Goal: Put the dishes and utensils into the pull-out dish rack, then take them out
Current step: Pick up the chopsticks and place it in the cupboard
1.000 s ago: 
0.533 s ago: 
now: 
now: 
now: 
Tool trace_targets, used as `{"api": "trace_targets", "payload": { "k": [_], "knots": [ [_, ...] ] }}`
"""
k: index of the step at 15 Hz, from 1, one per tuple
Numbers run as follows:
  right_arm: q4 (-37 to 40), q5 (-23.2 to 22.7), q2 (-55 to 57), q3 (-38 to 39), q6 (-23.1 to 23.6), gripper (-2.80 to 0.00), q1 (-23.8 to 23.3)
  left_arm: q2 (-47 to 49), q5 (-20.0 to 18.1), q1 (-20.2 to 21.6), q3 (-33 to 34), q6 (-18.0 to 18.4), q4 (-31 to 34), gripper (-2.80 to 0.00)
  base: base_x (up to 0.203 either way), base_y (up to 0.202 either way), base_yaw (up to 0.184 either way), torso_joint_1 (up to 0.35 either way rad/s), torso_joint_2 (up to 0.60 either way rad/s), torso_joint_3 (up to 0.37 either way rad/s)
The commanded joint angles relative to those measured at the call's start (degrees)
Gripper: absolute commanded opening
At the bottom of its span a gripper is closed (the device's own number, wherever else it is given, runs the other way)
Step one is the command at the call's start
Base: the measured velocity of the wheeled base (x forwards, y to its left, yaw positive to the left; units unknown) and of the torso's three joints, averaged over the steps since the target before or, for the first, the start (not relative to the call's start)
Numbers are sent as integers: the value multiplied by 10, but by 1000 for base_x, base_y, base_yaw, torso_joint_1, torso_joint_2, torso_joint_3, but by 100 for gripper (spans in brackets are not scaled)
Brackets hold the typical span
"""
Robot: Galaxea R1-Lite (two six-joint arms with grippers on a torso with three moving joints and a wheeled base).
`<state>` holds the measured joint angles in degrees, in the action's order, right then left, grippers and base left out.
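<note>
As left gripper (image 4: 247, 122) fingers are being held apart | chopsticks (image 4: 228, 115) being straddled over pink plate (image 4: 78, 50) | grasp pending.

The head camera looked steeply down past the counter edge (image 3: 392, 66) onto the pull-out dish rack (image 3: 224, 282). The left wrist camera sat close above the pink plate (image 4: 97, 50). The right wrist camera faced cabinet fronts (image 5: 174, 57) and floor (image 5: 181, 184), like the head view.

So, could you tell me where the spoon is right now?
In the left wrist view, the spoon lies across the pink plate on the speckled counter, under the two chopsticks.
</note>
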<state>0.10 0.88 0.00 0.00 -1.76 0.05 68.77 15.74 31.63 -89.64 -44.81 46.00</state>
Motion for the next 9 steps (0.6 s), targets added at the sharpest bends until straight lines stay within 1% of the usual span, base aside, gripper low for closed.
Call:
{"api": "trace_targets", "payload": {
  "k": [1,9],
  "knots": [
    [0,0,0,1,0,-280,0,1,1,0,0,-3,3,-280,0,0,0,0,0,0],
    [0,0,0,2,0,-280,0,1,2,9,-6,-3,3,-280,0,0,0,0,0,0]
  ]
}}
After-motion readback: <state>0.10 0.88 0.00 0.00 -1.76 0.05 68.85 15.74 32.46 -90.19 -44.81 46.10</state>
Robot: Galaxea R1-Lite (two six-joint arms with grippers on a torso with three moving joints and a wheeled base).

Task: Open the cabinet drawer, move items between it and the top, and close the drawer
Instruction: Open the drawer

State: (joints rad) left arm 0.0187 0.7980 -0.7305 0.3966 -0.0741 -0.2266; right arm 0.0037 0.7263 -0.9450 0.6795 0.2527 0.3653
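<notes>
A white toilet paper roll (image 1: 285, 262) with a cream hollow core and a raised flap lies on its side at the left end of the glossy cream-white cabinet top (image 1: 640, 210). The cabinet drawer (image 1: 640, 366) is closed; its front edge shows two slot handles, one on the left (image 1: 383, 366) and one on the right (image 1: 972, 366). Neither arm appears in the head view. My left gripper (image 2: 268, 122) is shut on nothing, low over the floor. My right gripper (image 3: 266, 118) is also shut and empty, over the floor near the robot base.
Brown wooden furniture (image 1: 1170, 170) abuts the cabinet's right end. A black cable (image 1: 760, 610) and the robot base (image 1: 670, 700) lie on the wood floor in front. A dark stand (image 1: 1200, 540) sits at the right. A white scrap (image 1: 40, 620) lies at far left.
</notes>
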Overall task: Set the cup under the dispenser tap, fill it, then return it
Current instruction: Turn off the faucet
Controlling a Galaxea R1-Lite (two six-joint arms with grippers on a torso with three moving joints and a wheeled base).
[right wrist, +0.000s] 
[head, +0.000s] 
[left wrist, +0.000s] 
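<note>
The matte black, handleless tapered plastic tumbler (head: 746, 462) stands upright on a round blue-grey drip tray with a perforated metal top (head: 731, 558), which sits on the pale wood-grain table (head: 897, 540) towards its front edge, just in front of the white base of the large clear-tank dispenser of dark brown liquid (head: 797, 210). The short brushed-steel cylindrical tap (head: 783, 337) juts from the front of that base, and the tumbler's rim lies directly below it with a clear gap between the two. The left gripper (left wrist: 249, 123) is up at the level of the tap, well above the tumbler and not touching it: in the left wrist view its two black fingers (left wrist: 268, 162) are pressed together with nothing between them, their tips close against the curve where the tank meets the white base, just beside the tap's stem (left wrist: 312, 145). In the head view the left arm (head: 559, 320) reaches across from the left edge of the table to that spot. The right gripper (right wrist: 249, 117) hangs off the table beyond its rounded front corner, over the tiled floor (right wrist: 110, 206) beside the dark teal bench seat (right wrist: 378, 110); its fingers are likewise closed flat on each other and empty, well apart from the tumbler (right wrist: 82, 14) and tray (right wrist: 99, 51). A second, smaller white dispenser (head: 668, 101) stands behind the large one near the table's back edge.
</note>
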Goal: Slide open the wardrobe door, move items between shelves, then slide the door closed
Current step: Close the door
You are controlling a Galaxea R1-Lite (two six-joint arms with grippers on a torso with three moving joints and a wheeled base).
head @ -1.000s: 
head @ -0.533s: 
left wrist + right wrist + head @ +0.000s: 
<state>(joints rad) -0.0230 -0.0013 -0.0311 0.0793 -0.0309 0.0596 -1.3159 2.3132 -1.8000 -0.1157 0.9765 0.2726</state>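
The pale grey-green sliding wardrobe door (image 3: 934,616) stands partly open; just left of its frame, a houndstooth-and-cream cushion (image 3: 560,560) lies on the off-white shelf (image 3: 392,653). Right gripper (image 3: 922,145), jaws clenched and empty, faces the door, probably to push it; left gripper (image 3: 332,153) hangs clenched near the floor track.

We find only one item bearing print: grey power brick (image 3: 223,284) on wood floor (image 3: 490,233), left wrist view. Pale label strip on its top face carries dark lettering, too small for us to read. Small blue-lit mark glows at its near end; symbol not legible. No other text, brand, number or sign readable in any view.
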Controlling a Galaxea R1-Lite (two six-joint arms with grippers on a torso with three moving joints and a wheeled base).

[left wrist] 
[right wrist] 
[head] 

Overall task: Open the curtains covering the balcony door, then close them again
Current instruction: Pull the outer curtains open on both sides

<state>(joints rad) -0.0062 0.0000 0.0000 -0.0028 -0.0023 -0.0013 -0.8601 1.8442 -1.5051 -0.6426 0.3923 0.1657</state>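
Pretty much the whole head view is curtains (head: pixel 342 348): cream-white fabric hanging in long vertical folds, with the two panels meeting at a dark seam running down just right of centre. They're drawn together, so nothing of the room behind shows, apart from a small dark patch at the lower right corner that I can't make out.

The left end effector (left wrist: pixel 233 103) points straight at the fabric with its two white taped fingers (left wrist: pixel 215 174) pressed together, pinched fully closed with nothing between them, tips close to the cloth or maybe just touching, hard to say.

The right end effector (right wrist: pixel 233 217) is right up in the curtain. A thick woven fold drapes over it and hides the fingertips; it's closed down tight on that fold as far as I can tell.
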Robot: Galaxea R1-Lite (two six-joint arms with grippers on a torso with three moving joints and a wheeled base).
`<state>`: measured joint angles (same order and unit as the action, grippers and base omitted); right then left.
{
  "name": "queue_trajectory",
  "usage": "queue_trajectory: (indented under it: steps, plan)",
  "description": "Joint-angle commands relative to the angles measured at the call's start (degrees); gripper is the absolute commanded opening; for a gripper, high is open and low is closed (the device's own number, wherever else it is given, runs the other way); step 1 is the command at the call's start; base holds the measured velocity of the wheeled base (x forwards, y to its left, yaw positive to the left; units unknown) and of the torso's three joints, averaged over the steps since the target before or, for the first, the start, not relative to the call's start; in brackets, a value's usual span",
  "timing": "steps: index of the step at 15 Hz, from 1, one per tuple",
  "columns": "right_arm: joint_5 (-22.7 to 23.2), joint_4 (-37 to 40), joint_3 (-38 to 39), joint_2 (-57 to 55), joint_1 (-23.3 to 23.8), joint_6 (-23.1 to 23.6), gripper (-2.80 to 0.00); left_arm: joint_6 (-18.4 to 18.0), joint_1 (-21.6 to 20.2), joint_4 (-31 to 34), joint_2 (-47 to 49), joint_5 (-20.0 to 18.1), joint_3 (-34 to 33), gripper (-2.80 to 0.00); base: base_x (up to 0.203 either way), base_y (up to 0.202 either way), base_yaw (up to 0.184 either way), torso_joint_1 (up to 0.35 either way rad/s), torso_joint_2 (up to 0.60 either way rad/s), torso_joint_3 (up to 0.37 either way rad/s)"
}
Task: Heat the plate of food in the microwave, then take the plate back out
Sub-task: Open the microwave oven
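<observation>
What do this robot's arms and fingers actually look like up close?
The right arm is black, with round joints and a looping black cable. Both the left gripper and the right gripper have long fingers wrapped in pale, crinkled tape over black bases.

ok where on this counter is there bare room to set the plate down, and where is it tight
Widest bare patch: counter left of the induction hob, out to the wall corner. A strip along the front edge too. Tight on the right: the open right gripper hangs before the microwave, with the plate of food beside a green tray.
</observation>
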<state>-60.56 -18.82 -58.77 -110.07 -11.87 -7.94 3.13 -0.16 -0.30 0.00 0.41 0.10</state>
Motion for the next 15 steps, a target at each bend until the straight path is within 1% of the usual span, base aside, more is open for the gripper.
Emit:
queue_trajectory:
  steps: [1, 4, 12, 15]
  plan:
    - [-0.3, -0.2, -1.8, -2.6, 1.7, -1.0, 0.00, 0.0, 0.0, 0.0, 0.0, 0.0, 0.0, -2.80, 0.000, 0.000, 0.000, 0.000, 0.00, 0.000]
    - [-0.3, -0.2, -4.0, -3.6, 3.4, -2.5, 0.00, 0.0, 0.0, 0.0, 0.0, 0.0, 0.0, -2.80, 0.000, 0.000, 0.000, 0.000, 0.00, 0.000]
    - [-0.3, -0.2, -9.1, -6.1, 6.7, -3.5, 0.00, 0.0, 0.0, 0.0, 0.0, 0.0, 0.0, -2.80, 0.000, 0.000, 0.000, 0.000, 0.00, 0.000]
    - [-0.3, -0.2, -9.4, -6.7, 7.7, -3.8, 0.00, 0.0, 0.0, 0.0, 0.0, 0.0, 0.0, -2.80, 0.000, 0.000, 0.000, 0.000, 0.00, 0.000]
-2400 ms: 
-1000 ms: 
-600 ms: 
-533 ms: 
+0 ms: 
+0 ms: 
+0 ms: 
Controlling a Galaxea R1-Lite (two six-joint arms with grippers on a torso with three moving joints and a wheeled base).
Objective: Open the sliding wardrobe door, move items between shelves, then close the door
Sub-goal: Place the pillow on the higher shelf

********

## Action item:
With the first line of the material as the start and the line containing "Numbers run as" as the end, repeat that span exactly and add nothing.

## Written response:
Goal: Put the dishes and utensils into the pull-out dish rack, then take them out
Current step: Pick up the chopsticks and place it in the cupboard
1.000 s ago: 
0.533 s ago: 
now: 
now: 
now: 
Tool trace_targets, used as `{"api": "trace_targets", "payload": { "k": [_], "knots": [ [_, ...] ] }}`
"""
k: index of the step at 15 Hz, from 1, one per tuple
Numbers run as follows:

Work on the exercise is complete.